Cris Johnson (Nicolas Cage) can see two minutes into his own future. This means he spends most of Next narrowly avoiding things — or not, if he so chooses. It’s an amusing premise for an action-thriller, especially when Cris gets into a fight at a diner, knows when the punches are coming, and casually dodges them in a sort of lazy dance of evasion. Cris also spends most of Next evading the FBI, represented by Julianne Moore in her unsmiling no-nonsense mode; even her hair is just barely red this time. After this and Children of Men, Moore may have done quite enough roles wherein she captures some poor sap and tells him he’s the only one who can save the world, but at least she isn’t playing to the rafters as she did in Freedomland. At certain points, especially when she dons an FBI cap, Moore could be sequelizing her Clarice Starling in Hannibal, without the West Virginia accent or humanity.
But back to the premise, in which Moore’s FBI agent wants to find Cris because she believes he can see into the future and determine when some Euro-terrorists will set off a nuclear bomb in L.A. Sometimes the movie fools us by showing us one possible turn of events, then backtracking and revealing that it’s one of Cris’s visions. Early on, the FBI shows up at Cris’s secret hide-out, where an uncredited Peter Falk — still going strong at 79, God bless him — shoots pool and crustily trades lines with an obviously affectionate Cage, who probably has as many Cassavetes and Columbo moments running through his head as the rest of us.
I’m never unhappy to see Nicolas Cage.
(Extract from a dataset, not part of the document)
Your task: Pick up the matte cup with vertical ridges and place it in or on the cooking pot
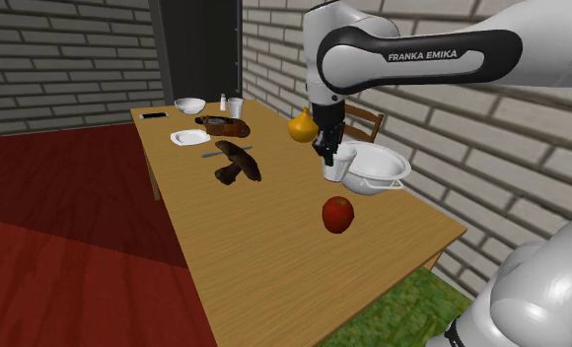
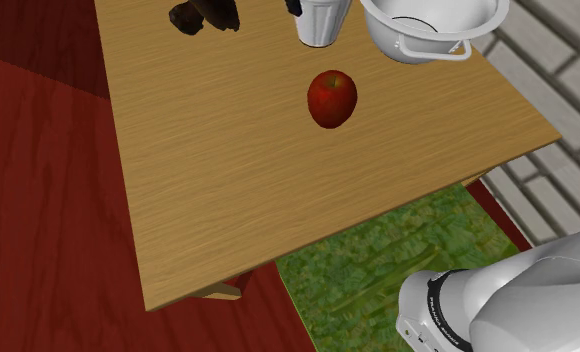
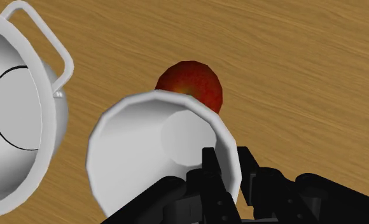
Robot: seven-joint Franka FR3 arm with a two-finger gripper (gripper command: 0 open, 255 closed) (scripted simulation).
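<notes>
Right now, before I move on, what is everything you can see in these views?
cup: one, white, held by its rim
cooking pot: one, white, beside the cup
apple: one, red, on the table near the cup
pear-shaped thing: one, yellow, beyond the cup
dark brown things: two, mid-table
plate: one, white, beside them
bowl: one, white, far end
table: one, wood-brown
rug: one, green, floor by the table's near end
gripper: one, black, shut on the cup's rim
arm: one, white, above the table
</notes>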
He combines the ardent sincerity of James Stewart with the heavy-lidded proto-punk of Timothy Carey (track down a copy of Carey’s The World’s Greatest Sinner and you’ll have to remind yourself you’re not watching Cage). In Next he gives us a man harassed by his own gift, forced to be a cheesy Vegas magician in order to make a living with his talents. Cris also hits the local casinos, rakes in the cash, and gracefully foils suspicious security guards. Cage takes all this as an excuse to engage in bored virtuosity — Cris is in a rut, and there are no surprises in his life. Then he meets Liz (Jessica Biel), a radiant woman (literally — cinematographer David Tattersall consistently films her with her blonde hair backlit) he’s seen in visions before. The boredom drains out of Cage’s face and he looks at Biel the way he usually looks at his love interests, as if their beauty were killing and saving him at the same time.
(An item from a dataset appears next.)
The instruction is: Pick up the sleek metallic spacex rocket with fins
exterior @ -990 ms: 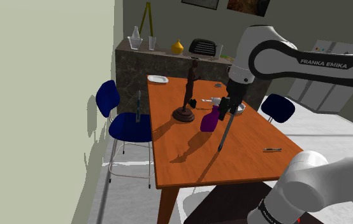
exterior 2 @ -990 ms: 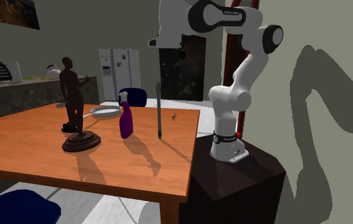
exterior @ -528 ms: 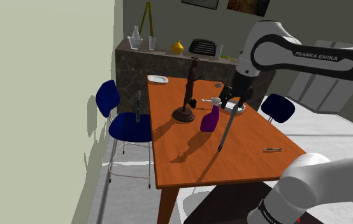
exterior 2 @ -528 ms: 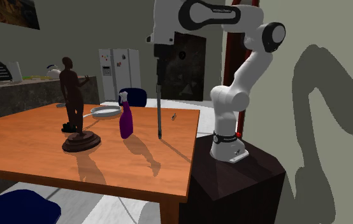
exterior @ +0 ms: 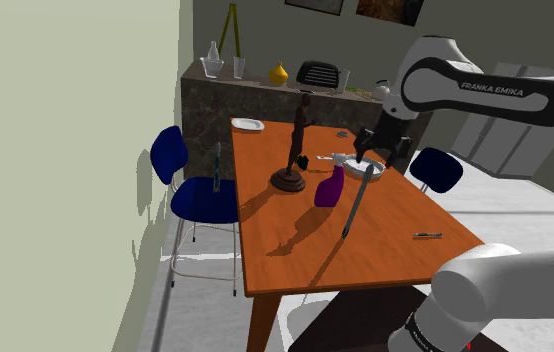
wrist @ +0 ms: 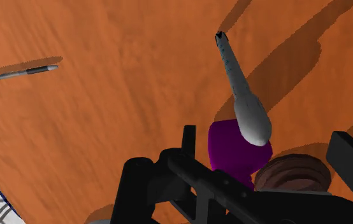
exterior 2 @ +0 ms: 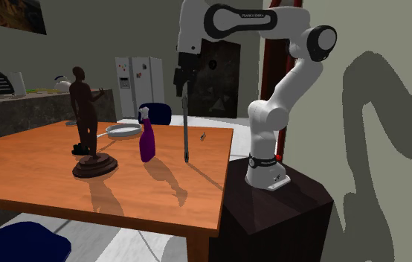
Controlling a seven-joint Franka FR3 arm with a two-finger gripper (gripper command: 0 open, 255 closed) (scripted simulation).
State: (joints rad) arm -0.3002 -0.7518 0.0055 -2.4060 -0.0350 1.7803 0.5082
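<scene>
While the rocket (exterior: 356, 203) stands on its fins on the orange table (exterior: 295, 255), just beside a purple spray bottle (exterior: 329, 188), the shoulder view puts the gripper (exterior: 367, 160) right above its nose. A dark statue (exterior: 296, 140) stands further along the table and a pen (exterior: 427, 235) lies nearer the stand.

From the second exterior view the rocket (exterior 2: 186, 126) reads as a thin grey upright rod, its tip reaching up to the gripper (exterior 2: 182, 79). Whether they touch I cannot tell.

Looking along the hand, the wrist view shows the two black fingers spread with nothing pinched. The rocket's (wrist: 239, 89) rounded nose sits between them and its finned end rests on the wood below.

I judge this to be the lining-up step, before any grip. The next move calls for lowering the hand straight along the body and then closing gently, since so tall and slim a thing would tip easily into the bottle.
</scene>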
Director Lee Tamahori has never really made good on the promise of his 1994 New Zealand debut, the bruising Maori drama Once Were Warriors. He’s been a textbook example of what happens to foreign directors once Hollywood gets its hooks into them: Mulholland Falls, Along Came a Spider, Die Another Day, xXx: State of the Union — the litany just hurts. Next is probably his best work as a Hollywood gun for hire, which I realize isn’t saying much, but at least Tamahori works here with some sense of pride and skill. Among the raft of movies inspired by the fiction of Philip K. Dick, Next isn’t as dazzling as Blade Runner, as funky as A Scanner Darkly, as amusing as Total Recall, or as thrilling as Minority Report. On the other hand, it’s not as dumb as Impostor or Screamers.
On occasion, including the climax (or anti-climax, or non-climax), Tamahori gets to have his cake and destroy it too — again, here’s the possible outcome, and now here’s Cris reacting accordingly. A sequence in which Cris leads an FBI team through the usual industrial hide-out, pausing exactly as long as necessary and then taking a quick left, is a well-sustained triumph of editing and staging. Eventually Cris’s consciousness splits off into dozens of Nicolas Cages wandering around, testing each corner for snipers or assassins. Talk about multitasking. Next is obviously filler before the summer movie season officially kicks off, but its conceptual wit and its merciful brevity help it go down easy.